Environment Variables (Not Recommended)
Passing AWS_ACCESS_KEY_ID / AWS_SECRET_ACCESS_KEY via env works for testing but session tokens expire. Use an instance role for production.
CLI Commands
deploy-app
Build and deploy the project:
agent-apps deploy-app # Deploy using config from main skill
agent-apps deploy-app --name staging # Deploy a specific profile
agent-apps deploy-app --provider apprunner # Override provider
agent-apps deploy-app --region us-west-2 # Override region
deploy-status
Check the status of a deployment:
agent-apps deploy-status # Status of default deployment
agent-apps deploy-status --name staging # Status of a specific deployment
deploy-logs
Fetch recent logs from a deployed service:
agent-apps deploy-logs # Logs from default deployment
agent-apps deploy-logs --name staging # Logs from a specific deployment
agent-apps deploy-logs --lines 50 # Last 50 lines
deploy-list
List all Agent Apps deployments in a region:
agent-apps deploy-list # List in default region
agent-apps deploy-list --region us-west-2 # List in specific region
deploy-remove
Delete a deployment and clean up resources (ECR repository):
agent-apps deploy-remove # Remove default deployment
agent-apps deploy-remove --name staging # Remove a specific deployment
How It Works
The App Runner provider (deploy-apprunner) performs these steps:
- Build image — builds a Docker image from your project (auto-builds the base
agent-apps-sandboximage if missing) - Push to ECR — creates an ECR repository if needed, authenticates, tags, and pushes
- Create/update service — creates a new App Runner service or updates an existing one
- Wait for RUNNING — polls until the service reaches RUNNING status (up to 10 minutes)

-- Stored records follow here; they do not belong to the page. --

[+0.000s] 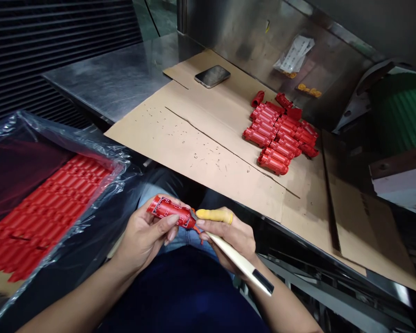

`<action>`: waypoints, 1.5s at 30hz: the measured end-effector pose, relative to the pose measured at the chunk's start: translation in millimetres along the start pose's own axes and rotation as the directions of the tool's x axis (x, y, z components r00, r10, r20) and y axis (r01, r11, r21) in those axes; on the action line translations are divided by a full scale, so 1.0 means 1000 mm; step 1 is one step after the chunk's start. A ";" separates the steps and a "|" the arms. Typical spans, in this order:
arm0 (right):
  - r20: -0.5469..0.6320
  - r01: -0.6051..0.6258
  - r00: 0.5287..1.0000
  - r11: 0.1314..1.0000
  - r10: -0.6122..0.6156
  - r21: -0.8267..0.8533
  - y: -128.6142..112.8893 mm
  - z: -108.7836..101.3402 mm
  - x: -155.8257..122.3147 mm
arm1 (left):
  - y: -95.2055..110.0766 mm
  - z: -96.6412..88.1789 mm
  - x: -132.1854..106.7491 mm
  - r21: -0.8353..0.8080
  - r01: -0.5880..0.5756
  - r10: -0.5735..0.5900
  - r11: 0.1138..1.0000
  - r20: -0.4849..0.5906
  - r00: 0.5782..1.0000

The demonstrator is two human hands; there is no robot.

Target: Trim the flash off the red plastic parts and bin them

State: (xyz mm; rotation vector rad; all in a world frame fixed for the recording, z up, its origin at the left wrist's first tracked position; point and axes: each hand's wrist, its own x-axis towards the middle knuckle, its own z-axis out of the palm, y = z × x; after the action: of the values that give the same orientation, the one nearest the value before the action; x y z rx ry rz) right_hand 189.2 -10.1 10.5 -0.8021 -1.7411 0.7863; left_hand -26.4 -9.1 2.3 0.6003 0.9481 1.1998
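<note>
My left hand [143, 233] is closed around a red plastic half-shell [171, 211], its hollow inner side with small ribs turned up. Over my lap, my right hand [230, 233] grips a knife [241, 261] with a cream handle and a dark end cap. A yellow finger cot [215, 215] covers its index finger. The knife's blade, partly hidden by the fingers, meets the right end of the red part. A thin red strip [198, 230] hangs from that end.
Several finished-looking red parts [273, 159] lie piled on the cardboard-covered table [229, 138], with small shavings scattered nearer me. A phone [212, 76] rests at the back. To the left, a plastic-lined box [119, 171] holds rows of red parts [52, 208]. A metal panel [235, 41] stands behind.
</note>
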 end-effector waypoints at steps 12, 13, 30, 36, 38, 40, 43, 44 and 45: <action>0.003 0.036 0.999 0.999 -0.036 -0.009 -0.001 0.000 0.004 | 0.002 0.003 0.000 0.012 -0.042 0.042 0.999 0.004 0.999; -0.003 0.025 1.000 1.000 -0.025 -0.017 -0.002 0.001 0.004 | 0.001 0.003 0.000 0.015 -0.050 0.050 0.999 0.007 0.999; 0.122 -0.184 0.978 0.977 0.171 0.105 0.006 -0.006 -0.002 | -0.003 0.003 0.000 0.014 -0.071 0.072 0.997 -0.033 0.997; 0.378 0.249 0.916 0.929 -0.134 -0.275 0.003 -0.023 0.018 | 0.000 0.005 0.007 -0.095 0.212 -0.217 0.973 -0.046 0.975; 0.415 0.321 0.894 0.886 -0.167 -0.335 0.001 -0.025 0.020 | 0.000 0.005 0.010 -0.121 0.302 -0.308 0.946 -0.034 0.951; 0.419 0.294 0.897 0.896 -0.139 -0.332 0.002 -0.025 0.017 | -0.001 0.005 0.012 -0.130 0.357 -0.363 0.925 -0.021 0.932; 0.323 0.005 0.945 0.980 0.060 -0.197 0.008 -0.021 0.005 | -0.003 0.004 0.011 -0.080 0.352 -0.354 0.933 -0.016 0.935; 0.279 -0.088 0.952 0.984 0.129 -0.153 0.011 -0.018 0.001 | -0.003 0.003 0.010 -0.043 0.314 -0.315 0.948 -0.017 0.949; 0.234 -0.163 0.954 0.980 0.185 -0.111 0.013 -0.015 -0.003 | -0.003 0.003 0.009 0.000 0.260 -0.259 0.966 -0.019 0.966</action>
State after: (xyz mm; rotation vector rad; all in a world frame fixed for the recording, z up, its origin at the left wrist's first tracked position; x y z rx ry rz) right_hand 206.6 -2.9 2.7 -0.9636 -1.9542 0.9623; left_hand -21.5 -0.9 -1.3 0.4513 1.0113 0.9711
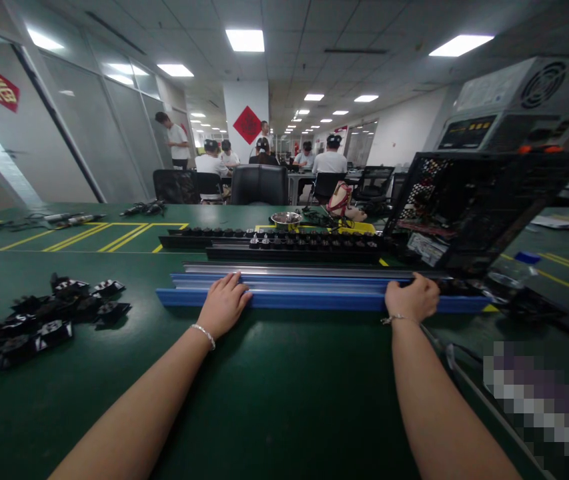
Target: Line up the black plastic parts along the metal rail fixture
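A long blue rail [314, 300] with raised edges and a lengthwise groove lies across the green table in front of me. My left hand [224, 303] rests over its left part, fingers bent across the top edge and thumb along the near side. Over the right part, my right hand [414, 298] is closed with curled fingers. Something dark shows between its thumb and fingers, but I cannot make out what it is. Right behind the blue rail runs a grey and black rail [304, 269]. Small black parts [459, 288] lie just right of my right hand.
Black rails [294, 252] carrying rows of small black parts lie farther back. A loose pile of black parts [59, 307] is at left. An opened computer case [469, 200] stands at right, a metal bowl [287, 219] behind the rails. People sit in the background.
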Tool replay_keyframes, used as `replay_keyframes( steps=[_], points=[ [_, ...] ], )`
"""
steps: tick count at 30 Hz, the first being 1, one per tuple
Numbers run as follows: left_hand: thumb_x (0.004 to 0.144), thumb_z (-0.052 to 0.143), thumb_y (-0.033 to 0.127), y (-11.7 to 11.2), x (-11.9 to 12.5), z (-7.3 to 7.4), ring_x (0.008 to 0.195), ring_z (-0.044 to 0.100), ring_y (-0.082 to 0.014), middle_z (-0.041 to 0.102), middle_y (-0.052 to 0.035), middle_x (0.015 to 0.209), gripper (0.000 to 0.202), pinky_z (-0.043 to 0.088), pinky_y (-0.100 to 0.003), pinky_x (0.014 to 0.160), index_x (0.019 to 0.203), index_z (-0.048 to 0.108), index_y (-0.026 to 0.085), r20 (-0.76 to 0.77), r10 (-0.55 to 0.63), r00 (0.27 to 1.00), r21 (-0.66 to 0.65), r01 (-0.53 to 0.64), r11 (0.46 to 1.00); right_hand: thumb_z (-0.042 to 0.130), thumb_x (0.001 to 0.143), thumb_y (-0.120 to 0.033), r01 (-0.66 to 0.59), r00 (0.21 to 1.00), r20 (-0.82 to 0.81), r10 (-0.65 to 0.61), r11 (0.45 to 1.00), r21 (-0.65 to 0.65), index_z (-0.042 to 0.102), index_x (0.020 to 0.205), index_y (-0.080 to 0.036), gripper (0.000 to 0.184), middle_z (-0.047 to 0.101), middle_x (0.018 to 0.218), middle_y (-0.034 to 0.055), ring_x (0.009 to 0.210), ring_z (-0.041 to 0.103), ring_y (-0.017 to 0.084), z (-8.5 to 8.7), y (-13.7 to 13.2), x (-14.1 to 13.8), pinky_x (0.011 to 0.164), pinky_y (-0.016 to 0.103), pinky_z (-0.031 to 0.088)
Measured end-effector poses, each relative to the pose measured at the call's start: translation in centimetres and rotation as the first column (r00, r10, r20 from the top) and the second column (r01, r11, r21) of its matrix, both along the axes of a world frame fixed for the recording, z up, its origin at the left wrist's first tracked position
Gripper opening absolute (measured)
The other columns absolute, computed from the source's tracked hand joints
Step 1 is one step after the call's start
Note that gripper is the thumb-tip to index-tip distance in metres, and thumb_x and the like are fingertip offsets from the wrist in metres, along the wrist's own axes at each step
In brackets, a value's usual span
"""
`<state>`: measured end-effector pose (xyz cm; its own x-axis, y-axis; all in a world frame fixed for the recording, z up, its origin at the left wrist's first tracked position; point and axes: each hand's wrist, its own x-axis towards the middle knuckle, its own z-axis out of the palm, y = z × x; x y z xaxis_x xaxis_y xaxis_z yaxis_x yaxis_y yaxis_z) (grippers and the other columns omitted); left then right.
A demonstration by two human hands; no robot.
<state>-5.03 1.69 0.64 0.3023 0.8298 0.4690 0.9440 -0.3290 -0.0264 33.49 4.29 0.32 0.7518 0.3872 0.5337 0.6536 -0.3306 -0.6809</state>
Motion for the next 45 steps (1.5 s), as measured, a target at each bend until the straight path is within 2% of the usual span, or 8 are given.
replay_keyframes(
  steps=[10, 15, 20, 28, 34, 45],
  points=[
    [0.089, 0.032, 0.042, 0.0, 0.1, 0.0, 0.124, 0.041, -0.0250, 0.049, -0.0103, 0.132, 0.037, 0.035, -0.043, 0.098, 0.093, 0.063, 0.021, 0.016, -0.011, 1.000, 0.008, 0.011, 1.000, 0.050, 0.065, -0.024, 0.011, 0.999, -0.040, -0.011, 1.000, 0.005, 0.054, 0.103, -0.020, 0.039, 0.048, 0.115, 0.0131, 0.106, 0.044, 0.032, 0.5, -0.2, -0.3, 0.090, 0.053, 0.029],
    [0.089, 0.033, 0.042, 0.0, 0.0, 0.0, 0.124, 0.041, -0.0254, 0.049, -0.0105, 0.132, 0.037, 0.036, -0.043, 0.098, 0.091, 0.062, 0.021, 0.024, -0.012, 1.000, 0.003, 0.012, 1.000, 0.052, 0.063, -0.024, 0.059, 0.997, -0.056, -0.059, 0.998, -0.002, 0.051, 0.107, -0.018, 0.044, 0.048, 0.116, 0.0165, 0.109, 0.040, 0.035, 0.6, -0.3, -0.5, 0.091, 0.055, 0.027],
    [0.089, 0.032, 0.042, 0.0, 0.0, 0.0, 0.124, 0.041, -0.0256, 0.049, -0.0108, 0.132, 0.037, 0.035, -0.044, 0.098, 0.091, 0.062, 0.021, 0.025, -0.009, 1.000, 0.002, 0.009, 1.000, 0.052, 0.063, -0.025, 0.088, 0.994, -0.063, -0.090, 0.996, -0.031, 0.052, 0.106, -0.016, 0.044, 0.054, 0.106, 0.0171, 0.106, 0.043, 0.034, 0.7, -0.3, -0.5, 0.090, 0.052, 0.029],
    [0.089, 0.033, 0.042, -0.1, 0.1, 0.1, 0.124, 0.041, -0.0261, 0.049, -0.0109, 0.132, 0.037, 0.035, -0.044, 0.098, 0.091, 0.063, 0.021, 0.037, -0.015, 0.999, 0.006, 0.015, 1.000, 0.052, 0.065, -0.027, 0.073, 0.997, -0.032, -0.076, 0.993, -0.090, 0.056, 0.101, -0.017, 0.038, 0.057, 0.097, 0.0137, 0.096, 0.050, 0.031, 1.2, -0.6, -1.2, 0.086, 0.049, 0.033],
    [0.089, 0.032, 0.042, -0.1, 0.1, 0.0, 0.124, 0.040, -0.0260, 0.049, -0.0111, 0.132, 0.038, 0.034, -0.044, 0.099, 0.091, 0.063, 0.020, 0.047, -0.016, 0.999, -0.001, 0.016, 1.000, 0.052, 0.066, -0.028, 0.051, 0.998, -0.023, -0.055, 0.990, -0.135, 0.059, 0.094, -0.018, 0.031, 0.057, 0.095, 0.0116, 0.094, 0.050, 0.029, 1.4, -0.7, -1.6, 0.090, 0.050, 0.030],
    [0.088, 0.033, 0.043, -0.2, 0.2, 0.2, 0.124, 0.041, -0.0256, 0.050, -0.0097, 0.131, 0.037, 0.035, -0.045, 0.098, 0.090, 0.063, 0.022, 0.081, -0.016, 0.997, -0.006, 0.016, 1.000, 0.052, 0.063, -0.031, -0.010, 1.000, 0.003, 0.011, 0.995, -0.099, 0.058, 0.086, -0.019, 0.026, 0.056, 0.093, 0.0096, 0.091, 0.050, 0.028, 1.0, -0.4, -1.8, 0.093, 0.056, 0.023]
  ],
)
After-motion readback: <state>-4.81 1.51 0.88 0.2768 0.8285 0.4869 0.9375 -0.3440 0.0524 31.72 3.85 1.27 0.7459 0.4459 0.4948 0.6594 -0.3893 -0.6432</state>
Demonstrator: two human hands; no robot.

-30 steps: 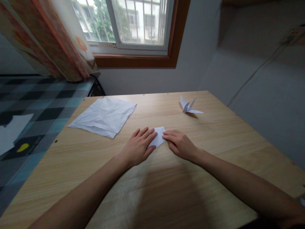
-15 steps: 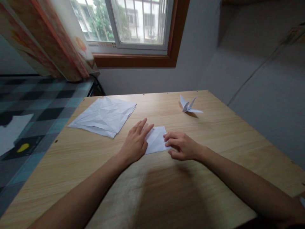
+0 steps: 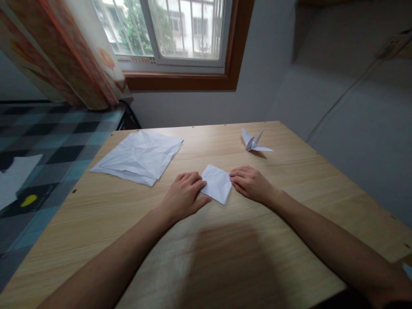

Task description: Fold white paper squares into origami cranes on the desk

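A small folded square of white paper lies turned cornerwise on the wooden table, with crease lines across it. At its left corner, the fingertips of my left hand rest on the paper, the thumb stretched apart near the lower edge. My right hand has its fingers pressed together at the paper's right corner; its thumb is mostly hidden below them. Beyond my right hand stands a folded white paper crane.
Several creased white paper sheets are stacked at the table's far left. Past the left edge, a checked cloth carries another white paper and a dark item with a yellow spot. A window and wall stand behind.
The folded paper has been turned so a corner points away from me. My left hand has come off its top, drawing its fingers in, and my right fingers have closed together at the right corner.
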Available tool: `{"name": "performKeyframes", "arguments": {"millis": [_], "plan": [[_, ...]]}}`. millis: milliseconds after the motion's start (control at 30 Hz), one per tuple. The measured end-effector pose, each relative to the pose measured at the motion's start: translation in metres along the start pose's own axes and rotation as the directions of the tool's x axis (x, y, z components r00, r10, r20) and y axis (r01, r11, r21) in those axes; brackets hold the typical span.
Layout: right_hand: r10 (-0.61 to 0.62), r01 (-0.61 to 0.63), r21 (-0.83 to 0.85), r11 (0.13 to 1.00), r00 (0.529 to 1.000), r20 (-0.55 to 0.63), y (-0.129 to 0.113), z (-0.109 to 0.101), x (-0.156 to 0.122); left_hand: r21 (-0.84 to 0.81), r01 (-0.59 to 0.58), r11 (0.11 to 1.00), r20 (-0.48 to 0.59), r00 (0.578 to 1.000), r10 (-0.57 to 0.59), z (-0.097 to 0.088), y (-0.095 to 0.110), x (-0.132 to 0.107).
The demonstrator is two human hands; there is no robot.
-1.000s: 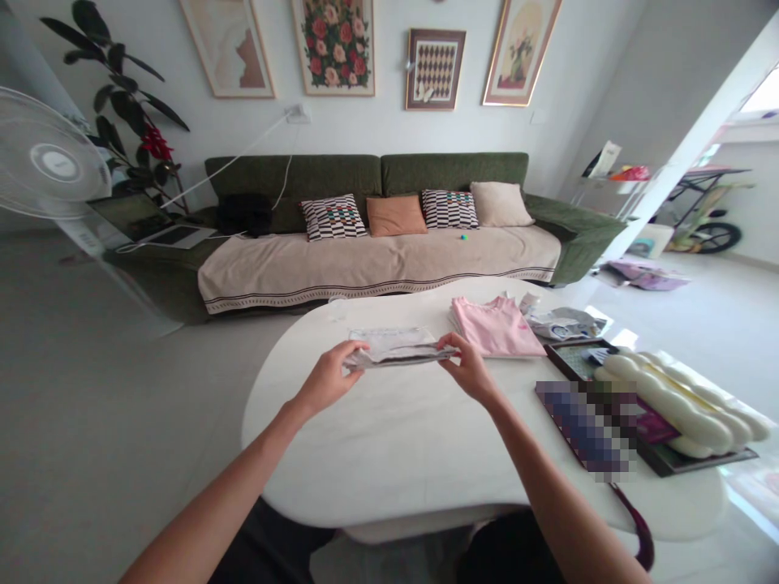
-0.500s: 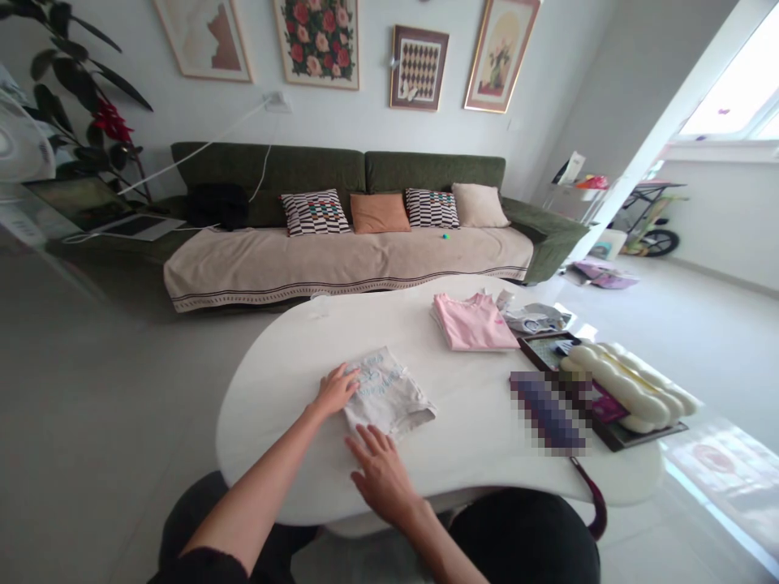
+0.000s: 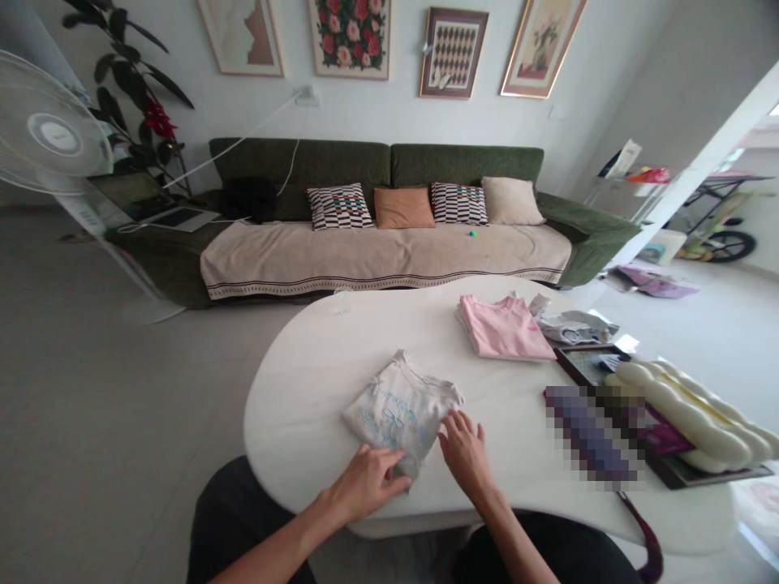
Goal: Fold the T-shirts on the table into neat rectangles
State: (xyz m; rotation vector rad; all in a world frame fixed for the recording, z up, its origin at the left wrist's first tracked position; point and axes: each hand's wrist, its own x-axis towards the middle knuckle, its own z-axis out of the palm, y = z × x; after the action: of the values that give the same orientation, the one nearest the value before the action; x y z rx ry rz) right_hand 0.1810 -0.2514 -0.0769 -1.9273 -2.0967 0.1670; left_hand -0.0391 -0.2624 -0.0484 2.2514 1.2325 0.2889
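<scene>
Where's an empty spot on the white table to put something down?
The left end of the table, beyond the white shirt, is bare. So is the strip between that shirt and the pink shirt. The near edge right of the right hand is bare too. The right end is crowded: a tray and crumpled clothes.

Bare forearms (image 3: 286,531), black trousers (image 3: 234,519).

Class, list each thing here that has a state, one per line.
white shirt: folded, flat on table.
pink shirt: folded, untouched.
left hand: pinching white shirt's near corner.
right hand: open, fingertips on white shirt's edge.
laptop: open.
</scene>
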Motion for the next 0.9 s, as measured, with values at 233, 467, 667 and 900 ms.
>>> {"name": "performKeyframes", "arguments": {"millis": [233,467,667,900], "plan": [[-0.127,0.114,0.190,0.975,0.990,0.056,-0.012,0.018,0.026,0.238,-0.025,0.971,-0.148,0.987,0.062,-0.014,-0.015,0.064],[0.080,-0.063,0.176,0.982,0.993,-0.089,0.095,-0.026,0.033,0.234,0.050,0.971,-0.091,0.995,-0.029,0.012,-0.033,0.085],[0.682,-0.703,-0.110,0.702,0.709,-0.177,0.258,-0.049,-0.019,0.193,0.303,0.933,-0.339,0.913,-0.226,0.022,-0.028,0.090],[0.717,-0.711,-0.190,0.677,0.695,-0.049,0.317,-0.029,-0.020,0.158,0.420,0.894,-0.447,0.838,-0.314,0.034,-0.027,0.097]]}}
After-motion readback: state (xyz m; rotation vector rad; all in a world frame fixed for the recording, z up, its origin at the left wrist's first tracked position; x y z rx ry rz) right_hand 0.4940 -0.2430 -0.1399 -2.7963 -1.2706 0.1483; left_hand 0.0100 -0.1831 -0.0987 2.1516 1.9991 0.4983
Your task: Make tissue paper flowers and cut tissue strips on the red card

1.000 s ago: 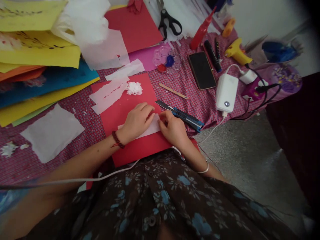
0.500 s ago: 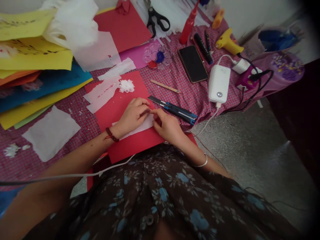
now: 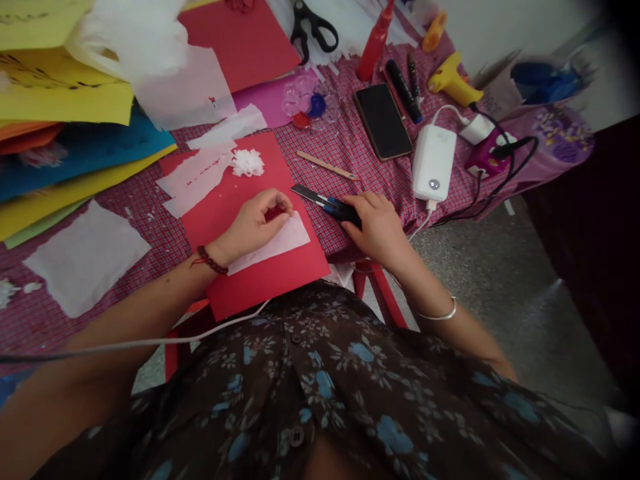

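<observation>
Red card [image 3: 285, 280] lies in front of me, and over it my hands are no longer together: half a second ago they met above the white paper strip [image 3: 295, 232], and now the right hand [image 3: 376, 223] has gone to the cutter [image 3: 336, 207], which was lying untouched. My left hand [image 3: 260, 220] has stayed at the strip, which rests on the card. Its fingers are curled and the thumb comes close to their tips, with a small hollow between; whether they pinch the paper edge, I cannot tell. My right hand is well apart from it, half bent over the cutter's dark handle, fingers on the far side and thumb on the near side. How firmly it is closed, I cannot see. The cutter lies on the checked cloth [image 3: 310, 150] just beside the card, its blade pointing toward the card. Farther up on the card are a white paper tuft [image 3: 247, 162] and a torn white piece [image 3: 197, 179]. Beyond the cutter lies a thin wooden stick [image 3: 327, 165], then the phone [image 3: 384, 122] and the white power bank [image 3: 434, 162]. Farthest out are the black-handled scissors [image 3: 320, 33], the red bottle [image 3: 374, 45] and the yellow glue gun [image 3: 454, 80].
</observation>
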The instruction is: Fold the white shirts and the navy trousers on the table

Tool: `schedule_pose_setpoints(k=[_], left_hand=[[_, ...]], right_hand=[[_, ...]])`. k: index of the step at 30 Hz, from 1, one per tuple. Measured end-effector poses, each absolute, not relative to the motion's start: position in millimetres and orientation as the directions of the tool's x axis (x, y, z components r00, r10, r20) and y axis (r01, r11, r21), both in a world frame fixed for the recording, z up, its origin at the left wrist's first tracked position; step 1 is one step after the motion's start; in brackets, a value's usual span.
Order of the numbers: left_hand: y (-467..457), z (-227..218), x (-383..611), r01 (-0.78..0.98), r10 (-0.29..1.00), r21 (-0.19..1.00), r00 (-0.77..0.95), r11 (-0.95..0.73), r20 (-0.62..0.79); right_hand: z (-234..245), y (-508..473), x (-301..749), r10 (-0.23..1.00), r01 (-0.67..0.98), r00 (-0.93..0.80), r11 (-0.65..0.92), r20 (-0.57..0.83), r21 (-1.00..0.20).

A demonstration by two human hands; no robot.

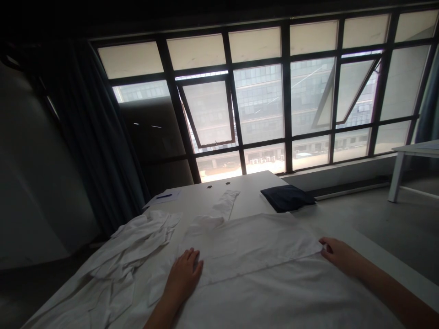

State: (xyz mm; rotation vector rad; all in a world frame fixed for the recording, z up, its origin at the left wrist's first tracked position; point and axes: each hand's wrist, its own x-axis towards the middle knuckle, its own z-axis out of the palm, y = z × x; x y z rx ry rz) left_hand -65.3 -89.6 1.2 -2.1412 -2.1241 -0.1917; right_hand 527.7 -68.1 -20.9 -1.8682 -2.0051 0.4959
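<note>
White garment (260,242) is spread on the white table (254,189), directly in front of the wearer; near end runs out of the bottom of frame, so full outline unknown. Right hand (338,256) has its right edge pinched between thumb and fingers; a small bit of cloth shows at the fingertips, how much is tucked behind them isn't visible. Left hand (183,274) is palm down on the left side, fingers extended and touching; underside hidden, can't tell if it's gripping fabric or just resting. Both forearms cut off by the frame. A seam or fold edge crosses the cloth between the hands; white on white, layers hard to separate. Narrow white strip (226,203) extends beyond the far side, maybe a sleeve; where it joins is unclear. Rumpled white cloth pile (137,246) left of the left hand, cropped at the bottom, item count unreadable. Far left corner: paper (174,195) with a dark pen (164,196) on it, any writing too small to read. Dark folded cloth (288,197) at the far right edge, folds lost in shadow. Curtain (99,137) at left mostly dark; second table (398,176) at right cropped by the frame.
</note>
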Motion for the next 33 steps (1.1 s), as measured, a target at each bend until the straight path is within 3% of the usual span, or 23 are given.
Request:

Services are identified by an agent-apps:project tag on the App Runner service, so multiple projects can coexist in the same account/region.
Example: Agent-Generated Web App
A complete example — a web app where the agent generates a unique page on every request:
# main.skill.md
---
name: turkish-idioms
description: Agent-generated Turkish idiom page
metadata:
role: main
paths: [./skills]
web:
port: 8080
routes:
- method: GET
path: /
ref: page
model:
id: us.anthropic.claude-sonnet-4-6
region: us-east-1
deploy:
profiles:
turkish-idioms:
provider: apprunner
region: us-east-1
port: 8080
instanceRole: arn:aws:iam::123456789012:role/agent-apps-instance
---
# skills/page.skill.md
---
name: page
description: Generate a page featuring a random Turkish idiom
---
Pick one Turkish idiom at random. Return a beautiful HTML page with the idiom
in Turkish, a literal English translation, the actual meaning, and an example.
Inline all CSS. No JavaScript.
cd turkish-idioms
agent-apps deploy-app
# → { "url": "https://xxx.us-east-1.awsapprunner.com", "status": "RUNNING" }
Each request takes ~10–15 seconds (agent generation time) and returns a different idiom.